Haha, just learned changing others iPhone passcodes is fun while drunk but not fun the next morning.
standing in the yard with no pants on waiting for google maps to come and take a picture.
We just built a bong out of a pineapple. I am never leaving hawaii. Ever.
the only good thing about these hospital visits are the free pregnancy tests
His bookmark is a piece of toilet paper.
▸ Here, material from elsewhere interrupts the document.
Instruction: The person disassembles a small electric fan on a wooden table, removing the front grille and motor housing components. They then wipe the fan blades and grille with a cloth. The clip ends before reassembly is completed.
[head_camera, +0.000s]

No shame there.
My chemistry professor just asked me if I ever found a ride home from the bar last Saturday
I need you to send me a picture of your dick. I want to forward it to that girl and you and i both know you're more impressively sized
I went commando last night, then accidentally flashed a police van...They acknowledged it.
my cockatiel has aquired a taste for beer. I should not be allowed to own exotic pets.
His cat kept scratching my feet while we were having sex. There's only room for one pussy around here. It also concerns me that he owns a cat.
Oh I see how it is...you can snap chat the world your balls but I wear dinosaur feetie pajamas and I'm the "weird one"
Next time I try to break into the police station drunk, please stop me.
In other news, my ex fuck buddy is a surprisingly good wingman.
I was at his place until 2am. We just sat really close an stared at each other. I think you are right. Germans must not have feelings. Not even tingly ones in their pants.
His wife isn’t coming to the wedding! I’ve got 48 hours to home wreck him. Gotta go, I have to shave my vajayjay and buy some really slutty underwear. Love you!